Do they Really Have A Voice Changer Like They Did in "Charlies Angels"?

You know like in the “Charlie Angels” movie(yes, I know that movie has tons of bogus things in it)but I have seen them used in other movies. So I was wondering do they have a real voice changer that works?

Anyone?

I’ve seen ads for voice changers; they exist. I don’t know anyone who bought one.

Corollary question:

Is the voice-modulation device that Peter Frampton uses on Do You Feel Like I Do related technologically to the “voice box” that Charlies’s Angels (the movie) postulates?

Wildest Bill, this is a WAG, but it smells like the voice modulator as shown in CA is bogus.

To jog memories, this is the scene when LL Cool J parachutes into the boat, then removes “his” latex mask and voice modulator, thus revealing that Drew Barrymore was in disguise. First 5 minutes of Charlies’s Angels.

bordelond, I’d bet money that Peter Frampton was using a Bagman, made by Electro-Harmonix. If I recall correctly, it was a speaker inside a box, with a tube that a singer/guitarist ran up their mike stand. The tube went inside the musician’s mouth, and they would mouth out words while playing, giving voice to their guitar playing.

Yes, Peter Frampton uses a “voice bag” or “talk box”. cornflakes is essentially correct - you connect a plastic tube to a PA horn driver driven by the guitar, and stick the other end in your mouth so that you can vocally shape the output from your guitar playing, and “sing” it out over a normal mike.

The gimmick is almost as old as electric guitars. Joe Walsh was one of the big popularizers of it in the 70’s, but it existed long before then. Some background:

http://tinpan.fortunecity.com/solidgold/29/talkbox1.html

Vocoder technology also goes back several decades. Most people are familiar with vocoders as cheesy “robot voices” in bad sci-fi flicks, but any sound source can be used. I once saw a vocoder demonstrated by a salesman who produced quite a credible “choir” from a standard “string-machine” synth. As he rather rudely put it, “If you want background vocals, you don’t have to hire a dozen black chicks.”
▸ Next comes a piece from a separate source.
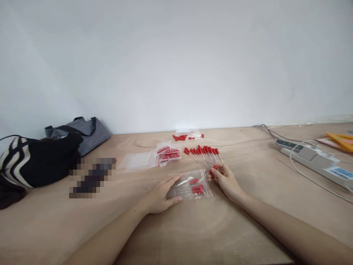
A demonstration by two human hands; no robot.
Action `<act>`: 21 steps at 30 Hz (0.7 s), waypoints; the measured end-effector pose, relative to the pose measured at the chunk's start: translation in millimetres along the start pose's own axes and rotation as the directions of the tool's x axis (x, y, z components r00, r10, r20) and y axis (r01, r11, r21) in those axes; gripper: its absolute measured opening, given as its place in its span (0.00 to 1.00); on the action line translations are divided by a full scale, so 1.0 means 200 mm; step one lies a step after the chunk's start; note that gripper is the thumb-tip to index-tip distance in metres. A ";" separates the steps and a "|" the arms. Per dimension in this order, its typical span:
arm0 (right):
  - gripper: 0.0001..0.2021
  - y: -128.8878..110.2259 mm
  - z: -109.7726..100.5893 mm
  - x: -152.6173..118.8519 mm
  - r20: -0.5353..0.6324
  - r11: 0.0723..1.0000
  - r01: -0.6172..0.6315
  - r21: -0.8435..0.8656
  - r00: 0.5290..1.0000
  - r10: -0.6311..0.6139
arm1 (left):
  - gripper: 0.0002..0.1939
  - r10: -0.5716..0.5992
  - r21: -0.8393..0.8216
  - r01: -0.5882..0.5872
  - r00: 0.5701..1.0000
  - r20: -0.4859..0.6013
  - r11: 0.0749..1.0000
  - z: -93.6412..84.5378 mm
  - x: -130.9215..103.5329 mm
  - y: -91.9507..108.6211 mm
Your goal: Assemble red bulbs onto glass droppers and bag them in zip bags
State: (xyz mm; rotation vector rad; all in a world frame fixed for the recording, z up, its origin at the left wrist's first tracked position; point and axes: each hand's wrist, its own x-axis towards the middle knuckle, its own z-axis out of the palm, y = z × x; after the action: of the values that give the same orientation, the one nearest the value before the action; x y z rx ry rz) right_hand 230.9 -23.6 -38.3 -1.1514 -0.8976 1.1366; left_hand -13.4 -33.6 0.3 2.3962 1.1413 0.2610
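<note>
A clear zip-lock bag (183, 193) lies on the table with several red-bulbed droppers inside. My left hand (162, 197) holds its left end, thumb at the near edge and fingers at the far edge. At the bag's right end, my right hand (224, 180) pinches a dropper by its red bulb (213, 169); the thin stem points left into the bag's mouth. How many droppers are between those fingers I cannot tell. Just beyond, loose droppers (205, 152) lie fanned out, red bulbs toward the wall.
Filled bags (169, 154) and flat, clear bags (136, 161) lie left of the loose droppers. Farther back are loose red bulbs (179, 137) by a plastic bag (187, 131). A power strip (317, 165) with cables stands right; a striped bag (93, 134) and black cloth item (49, 162) lie left.
</note>
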 end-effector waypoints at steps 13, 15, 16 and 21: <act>0.15 -0.03 0.01 -0.01 0.450 0.929 0.009 -0.371 0.877 0.171 | 0.32 0.044 -0.018 -0.044 0.999 -0.022 0.999 0.00 0.00 0.00; 0.15 -0.01 0.03 0.00 0.400 0.931 0.002 -0.366 0.903 0.156 | 0.31 0.048 -0.016 -0.048 0.998 -0.031 0.999 0.00 0.00 0.00; 0.15 -0.01 0.04 0.01 0.384 0.934 0.006 -0.357 0.913 0.141 | 0.31 0.053 -0.017 -0.053 0.998 -0.035 0.998 0.00 0.00 0.01; 0.13 -0.03 0.01 0.04 0.507 0.916 0.061 -0.397 0.846 0.163 | 0.31 0.067 -0.028 -0.069 0.996 -0.051 0.997 0.00 0.00 0.01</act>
State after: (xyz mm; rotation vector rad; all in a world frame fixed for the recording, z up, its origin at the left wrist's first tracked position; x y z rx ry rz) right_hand 232.4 -16.2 -32.6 -1.2066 -1.6012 1.3910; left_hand -12.0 -34.6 0.8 2.4176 1.0718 0.3602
Another interesting data point - I read an interview with the creator of the “Hey Arnold” cartoon on Nickelodeon. One unique thing about the way he did his show was that he got actual children to voice the child characters, rather than adult voice actors. The show has been running several years now, and there’s an obvious problem - the kids grow up. At the time of the interview, he had changed out the kid playing Arnold, which was obvious to the listening audience, but he had stayed with the same voice actor for Arnold’s sidekick, Gerold. The kid playing Gerold was by then a teenager, but he said that he could electronically tweak the voice back into it’s prepubescent range and it sounded OK. It didn’t work to attempt to tweak the voice of the kid playing Arnold once his voice changed.

You can buy a telephone voice changer at:

http://www.tbotech.com/voicechanger.htm

as well as other weird stuff.

You can do it (not on the fly) with many audio edit programs. I have Cool Edit and it does it. I am sure you can doit with many others. You record and then add all the effects you want. But to do it on the fly you would need a specialized program or gadget. They do exist, nothing new.

Yeah – but do they have something about the size of a bottlecap that you can tape to your throat?

Pitch changers and voice activated synthesisers are standard fare in the music industry.

The weakness of pitch changers is when they are set to change note in large discrete steps when the vocalist slides a note, Cher made a feature of this in the song ‘Do you believe’
There are other devices that will not only chage the pitch of a note but also ensure that the singer sticks to the right key, this is very useful when the song has key changes in it as it takes some skill to do this perfectly in natural singing.

It is also possible to sample the voice of another person with a good singing voice as they do the scales and use this to modulate onto a poor singers work, which is why I hate boy/girl bands so much.
You get the bad singers inflexions enough to make it identifiable as partly theirs but its actually not their singing voice at all.

Recent example, Ricky Martin came to my hometown very recently Leeds, England to perform at the ‘Party in the Park’ concert which is held there every year.
The digital electronics desk went down but the amplifiers, mixers and pre-amplifiers were ok. Most of the artists carried on regardless but dear old Ricky refused to go on stage.
Colour me cynical but it wouldn’t be that he needs more ‘support’ from the digital processing to enhance his singing than others now would he ?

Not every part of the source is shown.